Added to this logic is the fact that many local black community leaders eloquently spoke out against the rioting that occurred immediately after George Floyd’s murder. These leaders included City Commissioner and longtime activist Jo Ann Hardesty, local NAACP chapter President Rev. E.D. Mondainé, and the People of Color Caucus in the Oregon Legislature.
After the first night of rioting, Hardesty said:
What happened last night had nothing to do with black America. It was not about standing up for black people’s rights. It was not about acknowledging the death and harm that has taken place.
Mondainé said:
The self-concern, the casual destruction and the self-righteous determination to put others in harm’s way that was on display last night in this city does absolutely nothing to honor the legacy of George Floyd or to improve the systemic problems that led to his murder…To our non-black allies, do not commit violence in our name.

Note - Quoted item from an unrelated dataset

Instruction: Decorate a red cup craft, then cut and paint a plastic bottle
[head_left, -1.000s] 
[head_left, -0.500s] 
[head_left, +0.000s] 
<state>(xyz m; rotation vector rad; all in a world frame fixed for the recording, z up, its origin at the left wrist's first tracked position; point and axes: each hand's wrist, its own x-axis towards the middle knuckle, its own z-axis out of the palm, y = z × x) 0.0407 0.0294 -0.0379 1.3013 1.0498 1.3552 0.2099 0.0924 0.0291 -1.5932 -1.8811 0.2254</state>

Months later, there were more comments from these leaders and others against the more minor vandalism and violence at the protests. One nuanced article by The Oregonian cites various black activists and leaders who hold a range of opinions. Various interviewees are firmly against the violence, including Eric Ward, “a longtime civil rights strategist and executive director of the Western States Center, a Portland-based organization that monitors right-wing extremism.” The article reports:
People lashing out during the protests “have legitimate anger, but I would respectfully disagree with them,” said Eric Ward… “I would say they are applying that anger in a wrong way… Pulling down the boards of the federal courthouse or the Justice Center doesn’t stop police from brutalizing Black and Latino and Indigenous people on the streets of Portland…
“I would say to activists at the end of the day: What is it that you have achieved to stop the killing of unarmed Black people? …That is the question everyone on the street should be asking themselves as to every action they take out there.”
Listening to these experienced black leaders, I feel more comfortable speaking against the vandalism and violence. And as a white person, it seems like the best way to speak out is to amplify their voices.
I also wonder: isn’t silence actually a form of weighing in? By default, when it comes to violence, silence is complicity. That’s true of violence against black people, but isn’t it also true of community violence in general? And if we stay silent, aren’t we failing to support the black leaders who have spoken out against it?
I think white Portlanders do have a responsibility to figure out where we stand on this, or at least to give it careful thought. If we conclude that we’re against the vandalism and violence occurring at the fringes of the protests, we may have a responsibility to speak up—thoughtfully.
Summary and Conclusion
I first started writing this post because of a problem I encountered when talking with conservatives about racism. I wanted to help my conservative friends see that racism is ongoing and systemic change is needed. But when I would bring up systemic racism and police brutality, they’d bring up the “rioting” in Portland.
These conversations and my research have convinced me that Portland’s vandalism and violence is significantly hurting the Black Lives Matter movement. I want the movement to succeed, and I also want to support the black leaders who’ve spoken out in favor of nonviolence.
I hope this blog post is helpful and that it sparks some productive conversations.